EXCERPTED DATA:
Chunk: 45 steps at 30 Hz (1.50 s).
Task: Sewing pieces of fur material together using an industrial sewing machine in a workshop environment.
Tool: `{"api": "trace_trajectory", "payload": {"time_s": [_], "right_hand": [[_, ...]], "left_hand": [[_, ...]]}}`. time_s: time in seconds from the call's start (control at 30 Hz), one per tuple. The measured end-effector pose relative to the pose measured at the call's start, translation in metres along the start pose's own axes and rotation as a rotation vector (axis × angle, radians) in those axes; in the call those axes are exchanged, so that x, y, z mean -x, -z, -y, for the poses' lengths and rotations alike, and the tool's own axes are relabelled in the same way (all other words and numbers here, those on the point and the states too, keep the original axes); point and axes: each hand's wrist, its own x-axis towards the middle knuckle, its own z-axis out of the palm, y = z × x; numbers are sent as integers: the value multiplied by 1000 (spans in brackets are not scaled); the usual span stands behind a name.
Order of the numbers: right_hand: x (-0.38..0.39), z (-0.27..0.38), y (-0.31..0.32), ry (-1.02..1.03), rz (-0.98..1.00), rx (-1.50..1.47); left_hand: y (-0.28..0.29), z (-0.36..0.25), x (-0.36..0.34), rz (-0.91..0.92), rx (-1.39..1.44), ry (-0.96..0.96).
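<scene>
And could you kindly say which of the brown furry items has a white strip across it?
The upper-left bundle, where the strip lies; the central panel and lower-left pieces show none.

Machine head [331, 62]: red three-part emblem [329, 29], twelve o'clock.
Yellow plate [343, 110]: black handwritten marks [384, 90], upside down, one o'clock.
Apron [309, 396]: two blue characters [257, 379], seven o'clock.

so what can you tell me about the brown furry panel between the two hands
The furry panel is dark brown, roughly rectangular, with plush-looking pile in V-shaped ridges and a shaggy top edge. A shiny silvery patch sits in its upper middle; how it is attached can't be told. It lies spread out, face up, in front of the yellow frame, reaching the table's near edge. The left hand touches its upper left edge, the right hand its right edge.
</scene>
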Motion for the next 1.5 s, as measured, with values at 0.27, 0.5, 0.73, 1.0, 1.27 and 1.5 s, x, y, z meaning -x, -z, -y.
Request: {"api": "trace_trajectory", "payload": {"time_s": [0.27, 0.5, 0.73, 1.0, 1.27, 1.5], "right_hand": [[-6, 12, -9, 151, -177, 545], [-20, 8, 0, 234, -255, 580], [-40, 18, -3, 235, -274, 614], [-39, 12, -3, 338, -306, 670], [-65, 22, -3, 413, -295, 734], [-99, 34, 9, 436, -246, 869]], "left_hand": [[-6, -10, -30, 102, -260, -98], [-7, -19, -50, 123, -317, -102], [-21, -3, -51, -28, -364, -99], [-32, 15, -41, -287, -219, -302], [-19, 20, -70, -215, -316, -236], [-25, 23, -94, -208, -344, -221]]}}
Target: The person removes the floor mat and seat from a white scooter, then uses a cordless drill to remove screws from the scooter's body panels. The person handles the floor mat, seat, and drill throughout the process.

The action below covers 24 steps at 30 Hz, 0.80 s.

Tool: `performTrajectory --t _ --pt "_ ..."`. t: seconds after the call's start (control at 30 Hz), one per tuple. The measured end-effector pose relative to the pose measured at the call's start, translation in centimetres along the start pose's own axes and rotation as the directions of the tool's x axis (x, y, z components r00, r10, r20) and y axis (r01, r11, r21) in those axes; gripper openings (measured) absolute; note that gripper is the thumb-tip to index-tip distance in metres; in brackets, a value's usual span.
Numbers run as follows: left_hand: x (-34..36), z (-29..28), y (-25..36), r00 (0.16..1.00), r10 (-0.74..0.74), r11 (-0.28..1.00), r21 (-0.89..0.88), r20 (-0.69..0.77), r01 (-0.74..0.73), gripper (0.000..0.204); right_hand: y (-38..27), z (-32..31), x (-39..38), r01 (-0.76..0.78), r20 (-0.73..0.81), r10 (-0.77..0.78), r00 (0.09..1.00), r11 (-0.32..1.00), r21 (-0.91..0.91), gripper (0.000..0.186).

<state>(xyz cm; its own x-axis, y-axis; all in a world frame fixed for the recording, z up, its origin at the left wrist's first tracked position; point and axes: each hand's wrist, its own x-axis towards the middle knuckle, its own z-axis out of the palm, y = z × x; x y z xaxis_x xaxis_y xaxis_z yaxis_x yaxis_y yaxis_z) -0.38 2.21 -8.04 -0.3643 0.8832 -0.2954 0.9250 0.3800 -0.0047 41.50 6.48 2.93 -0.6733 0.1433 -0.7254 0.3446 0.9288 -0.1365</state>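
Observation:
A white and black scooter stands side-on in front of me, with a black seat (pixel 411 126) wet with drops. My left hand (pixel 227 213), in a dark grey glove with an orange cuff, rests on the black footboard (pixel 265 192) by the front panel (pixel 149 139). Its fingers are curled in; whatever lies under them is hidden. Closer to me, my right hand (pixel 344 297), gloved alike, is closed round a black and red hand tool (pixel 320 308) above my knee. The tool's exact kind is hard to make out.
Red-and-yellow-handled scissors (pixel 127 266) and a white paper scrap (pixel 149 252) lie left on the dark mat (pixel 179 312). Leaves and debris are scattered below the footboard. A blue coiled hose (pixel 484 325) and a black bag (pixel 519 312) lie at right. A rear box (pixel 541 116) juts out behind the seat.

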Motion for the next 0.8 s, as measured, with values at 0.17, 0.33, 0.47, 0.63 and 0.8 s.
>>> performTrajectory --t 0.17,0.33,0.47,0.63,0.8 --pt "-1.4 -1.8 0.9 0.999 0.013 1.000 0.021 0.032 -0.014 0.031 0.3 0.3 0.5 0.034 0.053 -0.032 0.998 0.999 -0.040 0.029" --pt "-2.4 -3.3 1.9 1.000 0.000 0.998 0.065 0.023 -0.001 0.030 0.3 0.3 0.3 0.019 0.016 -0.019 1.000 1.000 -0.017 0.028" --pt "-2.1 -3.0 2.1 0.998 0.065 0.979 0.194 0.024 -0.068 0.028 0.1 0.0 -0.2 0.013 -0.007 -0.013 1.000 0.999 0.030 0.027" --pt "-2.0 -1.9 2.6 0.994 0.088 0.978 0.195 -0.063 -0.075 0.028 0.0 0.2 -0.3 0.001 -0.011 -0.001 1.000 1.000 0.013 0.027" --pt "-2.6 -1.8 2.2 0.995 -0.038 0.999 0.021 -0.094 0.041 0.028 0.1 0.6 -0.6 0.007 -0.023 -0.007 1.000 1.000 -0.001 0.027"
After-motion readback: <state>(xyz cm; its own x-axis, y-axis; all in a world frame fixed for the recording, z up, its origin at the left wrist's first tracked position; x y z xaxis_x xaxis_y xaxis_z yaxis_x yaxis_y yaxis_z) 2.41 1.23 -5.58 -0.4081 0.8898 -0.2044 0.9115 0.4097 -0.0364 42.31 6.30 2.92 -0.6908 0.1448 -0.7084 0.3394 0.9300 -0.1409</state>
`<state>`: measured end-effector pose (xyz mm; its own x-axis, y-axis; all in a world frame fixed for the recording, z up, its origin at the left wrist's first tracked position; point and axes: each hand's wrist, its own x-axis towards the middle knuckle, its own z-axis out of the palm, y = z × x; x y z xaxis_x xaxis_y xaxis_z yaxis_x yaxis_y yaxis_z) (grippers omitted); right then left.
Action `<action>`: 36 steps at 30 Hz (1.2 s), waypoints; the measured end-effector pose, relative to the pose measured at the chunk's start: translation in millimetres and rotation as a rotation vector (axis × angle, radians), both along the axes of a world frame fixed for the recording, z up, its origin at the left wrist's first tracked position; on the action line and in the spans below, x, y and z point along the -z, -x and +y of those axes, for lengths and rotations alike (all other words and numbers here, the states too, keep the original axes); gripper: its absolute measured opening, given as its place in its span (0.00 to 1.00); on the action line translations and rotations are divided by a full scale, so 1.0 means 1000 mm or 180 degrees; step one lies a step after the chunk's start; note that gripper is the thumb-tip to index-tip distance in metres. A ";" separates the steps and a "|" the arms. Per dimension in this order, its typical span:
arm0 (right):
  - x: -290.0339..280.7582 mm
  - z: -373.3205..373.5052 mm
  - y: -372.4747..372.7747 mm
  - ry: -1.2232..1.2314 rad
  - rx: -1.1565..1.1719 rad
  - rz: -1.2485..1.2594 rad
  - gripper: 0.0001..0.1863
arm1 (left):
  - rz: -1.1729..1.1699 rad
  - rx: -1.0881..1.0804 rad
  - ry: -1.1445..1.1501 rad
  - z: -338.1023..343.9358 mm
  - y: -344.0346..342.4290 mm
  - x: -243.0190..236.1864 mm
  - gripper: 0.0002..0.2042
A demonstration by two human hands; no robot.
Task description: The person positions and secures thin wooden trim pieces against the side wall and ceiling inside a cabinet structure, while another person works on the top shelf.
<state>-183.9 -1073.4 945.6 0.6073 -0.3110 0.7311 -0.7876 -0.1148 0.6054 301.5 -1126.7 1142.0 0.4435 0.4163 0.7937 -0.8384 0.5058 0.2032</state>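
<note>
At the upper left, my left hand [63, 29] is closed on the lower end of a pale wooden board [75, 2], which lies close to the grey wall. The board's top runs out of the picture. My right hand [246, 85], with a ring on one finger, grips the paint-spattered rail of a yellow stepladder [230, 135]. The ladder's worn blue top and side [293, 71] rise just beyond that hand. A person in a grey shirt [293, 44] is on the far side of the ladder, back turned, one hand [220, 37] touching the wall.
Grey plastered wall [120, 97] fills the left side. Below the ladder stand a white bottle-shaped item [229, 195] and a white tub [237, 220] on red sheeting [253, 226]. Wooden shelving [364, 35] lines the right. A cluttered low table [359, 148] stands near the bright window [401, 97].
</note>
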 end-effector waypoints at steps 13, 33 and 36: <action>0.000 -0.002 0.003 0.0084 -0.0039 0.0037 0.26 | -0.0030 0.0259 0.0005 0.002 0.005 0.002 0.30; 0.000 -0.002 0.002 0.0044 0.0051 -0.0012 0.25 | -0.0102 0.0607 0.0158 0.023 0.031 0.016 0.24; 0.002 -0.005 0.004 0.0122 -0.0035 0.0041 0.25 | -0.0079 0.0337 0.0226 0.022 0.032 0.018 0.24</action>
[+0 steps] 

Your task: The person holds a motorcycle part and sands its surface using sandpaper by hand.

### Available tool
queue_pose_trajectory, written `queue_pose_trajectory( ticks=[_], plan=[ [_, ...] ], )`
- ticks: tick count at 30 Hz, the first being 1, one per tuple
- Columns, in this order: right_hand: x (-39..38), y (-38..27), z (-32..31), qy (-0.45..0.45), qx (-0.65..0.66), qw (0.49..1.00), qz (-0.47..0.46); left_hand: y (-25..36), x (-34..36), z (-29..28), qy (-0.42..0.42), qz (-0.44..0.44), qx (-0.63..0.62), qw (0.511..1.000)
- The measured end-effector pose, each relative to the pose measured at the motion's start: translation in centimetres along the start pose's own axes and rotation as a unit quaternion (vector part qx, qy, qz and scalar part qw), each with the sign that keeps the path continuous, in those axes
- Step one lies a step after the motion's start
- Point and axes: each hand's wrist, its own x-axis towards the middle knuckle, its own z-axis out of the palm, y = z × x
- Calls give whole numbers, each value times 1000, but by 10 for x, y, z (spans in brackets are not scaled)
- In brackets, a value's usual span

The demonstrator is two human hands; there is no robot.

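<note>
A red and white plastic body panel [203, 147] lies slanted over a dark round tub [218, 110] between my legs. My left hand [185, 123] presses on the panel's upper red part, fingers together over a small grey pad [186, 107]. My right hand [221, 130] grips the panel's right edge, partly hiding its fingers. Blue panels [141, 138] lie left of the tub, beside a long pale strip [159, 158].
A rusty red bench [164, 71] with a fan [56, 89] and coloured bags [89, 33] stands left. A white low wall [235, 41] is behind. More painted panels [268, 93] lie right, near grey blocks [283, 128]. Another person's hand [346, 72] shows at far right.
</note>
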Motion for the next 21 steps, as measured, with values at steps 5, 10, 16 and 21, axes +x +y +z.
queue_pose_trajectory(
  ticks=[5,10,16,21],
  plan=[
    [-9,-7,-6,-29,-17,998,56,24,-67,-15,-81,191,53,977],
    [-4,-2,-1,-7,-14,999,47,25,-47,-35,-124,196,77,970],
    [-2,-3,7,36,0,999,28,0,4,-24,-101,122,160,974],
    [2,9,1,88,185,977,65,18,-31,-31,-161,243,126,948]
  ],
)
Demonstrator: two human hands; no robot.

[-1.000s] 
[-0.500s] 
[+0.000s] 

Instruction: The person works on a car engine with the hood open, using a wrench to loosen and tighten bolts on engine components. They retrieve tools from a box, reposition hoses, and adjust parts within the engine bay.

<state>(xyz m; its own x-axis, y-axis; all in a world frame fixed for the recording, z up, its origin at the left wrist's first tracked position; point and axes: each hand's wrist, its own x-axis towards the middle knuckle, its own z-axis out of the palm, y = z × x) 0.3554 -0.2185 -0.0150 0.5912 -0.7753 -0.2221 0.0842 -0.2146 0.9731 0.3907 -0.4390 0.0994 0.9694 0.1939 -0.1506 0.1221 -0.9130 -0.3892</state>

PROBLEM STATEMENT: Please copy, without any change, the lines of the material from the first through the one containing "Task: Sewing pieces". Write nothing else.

TASK OUTPUT:
Chunk: 45 steps at 30 Hz (1.50 s).
Task: Sewing pieces of fur material together using an industrial sewing machine in a workshop environment.

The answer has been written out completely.